■ What is being asked:
What lines below hold the string "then"? Copy them all.
________________________________________
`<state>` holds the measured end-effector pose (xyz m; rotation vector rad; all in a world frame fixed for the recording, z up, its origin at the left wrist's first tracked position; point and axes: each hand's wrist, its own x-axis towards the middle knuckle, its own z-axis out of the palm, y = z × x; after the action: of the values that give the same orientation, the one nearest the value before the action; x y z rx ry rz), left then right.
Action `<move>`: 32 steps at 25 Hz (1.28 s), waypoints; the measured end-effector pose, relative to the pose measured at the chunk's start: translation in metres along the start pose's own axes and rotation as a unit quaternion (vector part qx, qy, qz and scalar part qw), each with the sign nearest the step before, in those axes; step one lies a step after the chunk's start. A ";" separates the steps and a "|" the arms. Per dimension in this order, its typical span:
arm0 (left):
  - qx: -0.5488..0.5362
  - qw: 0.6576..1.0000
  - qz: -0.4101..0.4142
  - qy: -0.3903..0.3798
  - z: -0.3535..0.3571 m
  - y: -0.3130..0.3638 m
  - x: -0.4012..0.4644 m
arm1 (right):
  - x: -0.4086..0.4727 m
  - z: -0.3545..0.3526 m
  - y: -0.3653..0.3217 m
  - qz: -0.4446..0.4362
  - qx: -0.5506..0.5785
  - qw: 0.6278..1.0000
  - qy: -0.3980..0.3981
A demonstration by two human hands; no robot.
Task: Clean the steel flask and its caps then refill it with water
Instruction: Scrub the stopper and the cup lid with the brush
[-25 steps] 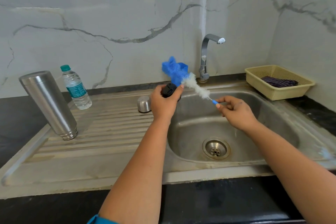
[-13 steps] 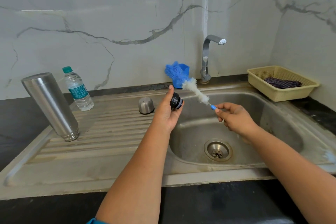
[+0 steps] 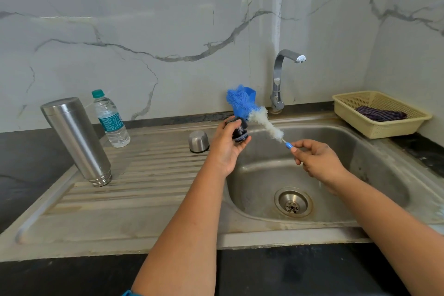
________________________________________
■ Written answer:
`<state>` holds the measured end-effector pose (xyz m; rotation vector rad; all in a world frame fixed for the recording, z up, its origin at the left wrist's first tracked position; point and axes: each hand's wrist, its own x-axis towards the middle knuckle, its own z-axis out of the palm, y = z × x; after the action: of the values that give the same orientation, the one nearest the value before the action; x y z rx ry rz), left then right.
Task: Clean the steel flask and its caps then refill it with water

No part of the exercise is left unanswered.